Les contes de la valise ou : histoires de folies très ordinaires.
INTRODUCTION : La salle des ventes (1)
J'avais déchiré une quantité de feuilles de papier qui jonchaient le sol
autour de mon fauteuil roulant et seul mon handicap m'empêchait de tourner dans la pièce comme un lion en cage.
Mes doigts étaient gourds à force de serrer le stylo.
Tous mes efforts restaient vains : la panne sèche de l'écrivain
Impossible de trouver l'endroit idéal où situer le lieu du crime de ce polar de bas étage, "littérature de gare" qui me nourrissait cependant depuis bientôt un
demi-siècle, tant bien que mal.
Autant dire que j'avais eu le temps de faire le tour, durant toutes ces années, des multiples endroits potentiels et
très probablement épuisé les ressources de mon imaginaire.

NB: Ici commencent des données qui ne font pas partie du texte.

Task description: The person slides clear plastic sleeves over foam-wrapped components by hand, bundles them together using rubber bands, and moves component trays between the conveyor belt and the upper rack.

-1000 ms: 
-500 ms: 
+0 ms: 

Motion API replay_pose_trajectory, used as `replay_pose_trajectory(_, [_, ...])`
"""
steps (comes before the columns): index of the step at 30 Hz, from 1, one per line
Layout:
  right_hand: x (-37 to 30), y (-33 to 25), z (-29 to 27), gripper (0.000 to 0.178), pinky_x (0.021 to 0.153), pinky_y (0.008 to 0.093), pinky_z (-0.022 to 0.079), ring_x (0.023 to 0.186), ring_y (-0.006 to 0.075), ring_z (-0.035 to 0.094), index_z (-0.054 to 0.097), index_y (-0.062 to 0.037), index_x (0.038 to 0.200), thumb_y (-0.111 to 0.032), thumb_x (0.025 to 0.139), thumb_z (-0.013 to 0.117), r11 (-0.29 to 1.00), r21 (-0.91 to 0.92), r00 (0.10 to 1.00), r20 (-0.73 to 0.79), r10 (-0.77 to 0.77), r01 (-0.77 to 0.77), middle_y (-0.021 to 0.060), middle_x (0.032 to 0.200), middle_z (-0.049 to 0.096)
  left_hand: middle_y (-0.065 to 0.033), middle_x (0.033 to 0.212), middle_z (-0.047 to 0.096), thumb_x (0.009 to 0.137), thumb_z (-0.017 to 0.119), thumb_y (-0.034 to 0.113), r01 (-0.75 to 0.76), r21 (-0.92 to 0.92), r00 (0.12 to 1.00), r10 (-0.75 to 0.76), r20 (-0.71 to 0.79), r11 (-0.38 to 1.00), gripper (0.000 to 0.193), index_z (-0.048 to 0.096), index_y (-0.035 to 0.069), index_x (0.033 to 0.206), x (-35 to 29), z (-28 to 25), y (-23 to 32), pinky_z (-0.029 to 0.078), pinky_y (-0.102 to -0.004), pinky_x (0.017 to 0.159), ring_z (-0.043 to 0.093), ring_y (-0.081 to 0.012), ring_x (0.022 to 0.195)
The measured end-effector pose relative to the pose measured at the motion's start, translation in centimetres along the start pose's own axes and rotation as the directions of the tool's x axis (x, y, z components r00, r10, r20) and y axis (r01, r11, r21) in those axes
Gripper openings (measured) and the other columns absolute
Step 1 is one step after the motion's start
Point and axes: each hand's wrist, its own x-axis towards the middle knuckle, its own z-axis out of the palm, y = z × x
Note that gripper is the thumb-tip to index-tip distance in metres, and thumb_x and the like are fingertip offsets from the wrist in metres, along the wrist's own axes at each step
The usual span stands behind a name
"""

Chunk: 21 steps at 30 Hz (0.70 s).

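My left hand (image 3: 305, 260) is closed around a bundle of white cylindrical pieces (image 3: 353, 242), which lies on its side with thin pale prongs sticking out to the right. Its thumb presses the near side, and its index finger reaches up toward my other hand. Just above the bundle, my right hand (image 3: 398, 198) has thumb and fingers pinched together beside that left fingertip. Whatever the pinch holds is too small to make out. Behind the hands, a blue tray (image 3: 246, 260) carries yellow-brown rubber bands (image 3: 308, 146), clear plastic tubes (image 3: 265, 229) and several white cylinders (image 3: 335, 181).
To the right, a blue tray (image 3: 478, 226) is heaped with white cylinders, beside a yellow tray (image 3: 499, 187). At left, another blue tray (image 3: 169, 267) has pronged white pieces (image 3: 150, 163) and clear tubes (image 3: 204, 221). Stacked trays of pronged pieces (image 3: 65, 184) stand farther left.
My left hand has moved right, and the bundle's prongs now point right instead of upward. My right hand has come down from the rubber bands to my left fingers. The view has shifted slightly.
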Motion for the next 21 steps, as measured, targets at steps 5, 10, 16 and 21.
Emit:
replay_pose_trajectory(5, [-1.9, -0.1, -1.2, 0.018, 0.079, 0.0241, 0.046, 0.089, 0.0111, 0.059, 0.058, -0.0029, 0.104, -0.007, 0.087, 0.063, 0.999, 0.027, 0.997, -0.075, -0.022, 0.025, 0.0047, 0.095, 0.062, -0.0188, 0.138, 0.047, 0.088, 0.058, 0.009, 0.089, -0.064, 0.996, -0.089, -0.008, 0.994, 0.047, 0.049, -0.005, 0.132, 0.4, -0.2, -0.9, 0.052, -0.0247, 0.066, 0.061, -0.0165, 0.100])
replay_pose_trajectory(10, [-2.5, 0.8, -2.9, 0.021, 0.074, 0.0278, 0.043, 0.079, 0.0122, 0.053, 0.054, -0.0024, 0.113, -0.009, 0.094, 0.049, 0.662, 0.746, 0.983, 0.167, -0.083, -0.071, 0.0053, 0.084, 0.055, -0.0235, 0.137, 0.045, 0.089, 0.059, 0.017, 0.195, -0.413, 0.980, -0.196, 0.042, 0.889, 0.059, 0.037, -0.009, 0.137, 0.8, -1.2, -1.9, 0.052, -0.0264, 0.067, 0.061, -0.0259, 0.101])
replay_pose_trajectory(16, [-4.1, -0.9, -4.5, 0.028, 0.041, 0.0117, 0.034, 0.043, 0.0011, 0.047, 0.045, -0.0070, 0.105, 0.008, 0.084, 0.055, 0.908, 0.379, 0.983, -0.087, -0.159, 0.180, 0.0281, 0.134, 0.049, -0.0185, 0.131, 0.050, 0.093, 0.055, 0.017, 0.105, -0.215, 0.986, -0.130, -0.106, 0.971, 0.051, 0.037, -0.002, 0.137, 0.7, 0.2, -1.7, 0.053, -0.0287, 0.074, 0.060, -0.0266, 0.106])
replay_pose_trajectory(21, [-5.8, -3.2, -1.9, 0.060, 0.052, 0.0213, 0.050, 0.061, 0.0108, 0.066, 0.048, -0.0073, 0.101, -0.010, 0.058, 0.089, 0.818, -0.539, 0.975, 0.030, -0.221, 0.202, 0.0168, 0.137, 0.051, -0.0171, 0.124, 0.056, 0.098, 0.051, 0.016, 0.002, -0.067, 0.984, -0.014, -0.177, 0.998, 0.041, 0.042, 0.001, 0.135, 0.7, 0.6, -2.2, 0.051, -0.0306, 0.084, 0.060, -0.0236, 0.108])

Trouver une arme originale, un mobile et un meurtrier crédibles se révélaient déjà un véritable casse-tête...
Mais, le décor sortant de l'ordinaire qui dès la première page happerait le lecteur et le pousserait plus avant,
c'était véritablement mission impossible.
Je désespérais et pestais à haute voix, furieux du retard que provoquait ce blocage.
L'écriture, même médiocre, restait toute ma vie.
Grâce à elle les heures filaient sans peine et j'en oubliais mes soucis, l'âge et la solitude. Cette vie de misère difficilement gérable malgré ma ridicule pension d'invalide.
Je devenais au fil du temps tout ce que j'avais autrefois méprisé : l'archétype même du vieux bonhomme aigri, empli d'amertume et de rancoeur... égoïste et sans coeur.
Je gardais ma pitié pour moi-même et détestais cela aussi. Le mot compassion était depuis longtemps rayé de mon vocabulaire...
Tel était mon état d'esprit lorsque ma cousine Sarah,vieille fille de son état et mon unique parente, frappa à la porte. Femme très pieuse,
elle se faisait un devoir de me rendre visite deux fois par mois environ.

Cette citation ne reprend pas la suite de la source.